AIM OF THE EXERCISE >> From the material below, retype exactly the lines that begin at the line with "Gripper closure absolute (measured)" and end after the line with "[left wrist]"; pictures stay out of the copy.

PROVIDED INFORMATION >>
──────

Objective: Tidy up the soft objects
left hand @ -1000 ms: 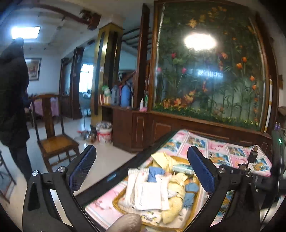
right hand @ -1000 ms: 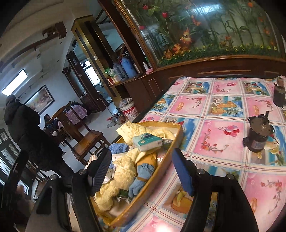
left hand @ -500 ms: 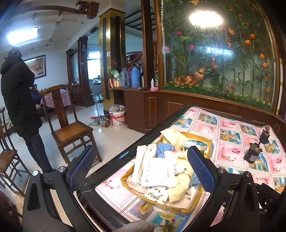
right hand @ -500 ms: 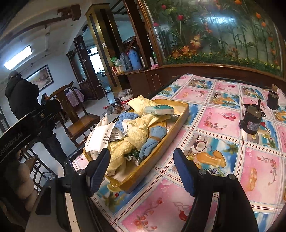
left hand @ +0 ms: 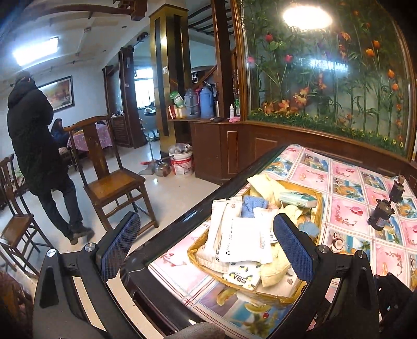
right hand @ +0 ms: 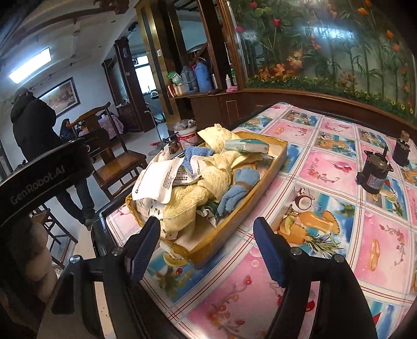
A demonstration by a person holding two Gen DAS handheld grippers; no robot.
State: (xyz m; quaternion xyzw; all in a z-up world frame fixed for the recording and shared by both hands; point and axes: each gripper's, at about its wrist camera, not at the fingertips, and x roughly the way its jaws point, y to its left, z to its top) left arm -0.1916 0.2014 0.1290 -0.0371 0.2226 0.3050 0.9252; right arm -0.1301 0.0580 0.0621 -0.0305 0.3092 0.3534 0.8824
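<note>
Wooden chair [left hand: 114,182] stands beside crowded tray [right hand: 260,180].

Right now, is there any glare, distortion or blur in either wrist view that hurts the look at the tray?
Left wrist view: a ceiling-light reflection blows out on the glass flower panel, well above the tray, which stays sharp. Right wrist view: fisheye bends the pillars and table edge, corners go dark, yet the yellow towel and blue socks read clearly.

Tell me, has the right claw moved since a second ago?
Yes. The right claw has drawn back from the tray: a second ago its fingers framed the tray's middle, now they frame its near corner, with more tablecloth showing.
</note>
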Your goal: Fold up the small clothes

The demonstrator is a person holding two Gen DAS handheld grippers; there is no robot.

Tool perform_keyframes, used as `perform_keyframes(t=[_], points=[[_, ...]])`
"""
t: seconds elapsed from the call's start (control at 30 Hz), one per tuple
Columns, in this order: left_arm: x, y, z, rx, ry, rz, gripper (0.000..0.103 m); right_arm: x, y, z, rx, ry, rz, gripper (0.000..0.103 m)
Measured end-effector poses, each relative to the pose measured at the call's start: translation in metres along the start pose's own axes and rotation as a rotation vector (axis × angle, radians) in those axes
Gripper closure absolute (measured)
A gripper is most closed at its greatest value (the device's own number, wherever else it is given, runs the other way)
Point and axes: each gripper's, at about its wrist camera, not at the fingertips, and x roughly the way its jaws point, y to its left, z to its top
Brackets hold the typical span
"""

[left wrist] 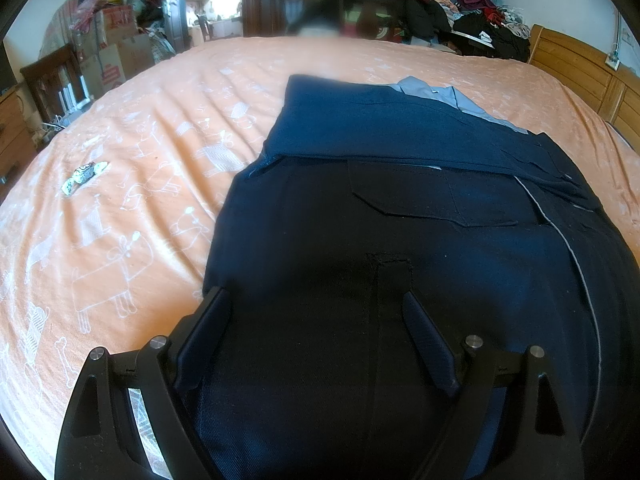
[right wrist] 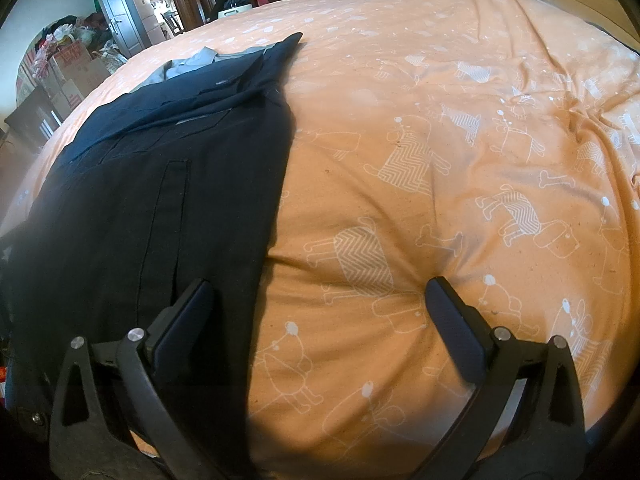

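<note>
- One navy garment [left wrist: 400,200] lies flat on the bed [left wrist: 140,160], its far part folded over, with a grey lining [left wrist: 440,98] showing at the far edge.
- One small wrapper [left wrist: 82,176] lies on the orange bedspread, well apart from the garment.
- Left hand-held gripper [left wrist: 316,304]: fingers spread wide, holding nothing, both fingertips over the near part of the garment.
- Right hand-held gripper [right wrist: 320,292]: fingers spread wide, holding nothing; one finger [right wrist: 188,312] over the garment's edge, the other over bare bedspread.
- Clothes pile [left wrist: 460,4] and cardboard boxes [left wrist: 116,48] stand beyond the bed.
</note>
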Motion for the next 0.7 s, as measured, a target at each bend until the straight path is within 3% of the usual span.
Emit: perform_keyframes(t=[0.27, 0.4, 0.57, 0.7], points=[[-0.003, 0.005, 0.006, -0.016, 0.033, -0.024, 0.015, -0.004, -0.002, 0.002, -0.012, 0.006, 0.022, 0.0], [-0.026, 0.034, 0.015, -0.11, 0.056, -0.097, 0.015, -0.02, -0.012, 0.002, 0.021, 0.033, 0.124, 0.0], [-0.071, 0.091, 0.003, -0.238, -0.002, -0.166, 0.014, -0.032, -0.016, -0.014, 0.05, 0.103, 0.257, 0.001], [-0.076, 0.119, -0.029, -0.223, 0.097, -0.271, 0.015, -0.03, -0.004, -0.024, -0.008, 0.138, 0.256, 0.002]])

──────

RESULT BELOW >>
Gripper closure absolute (measured)
A gripper is most closed at its greatest value (the device's own number, wherever else it is given, runs the other way)
Point and axes: each gripper's, at about its wrist camera, not at the fingertips, and x roughly the way its jaws point, y to its left, z to its top
Brackets hold the typical span
"""

[left wrist] 

No additional output will be given.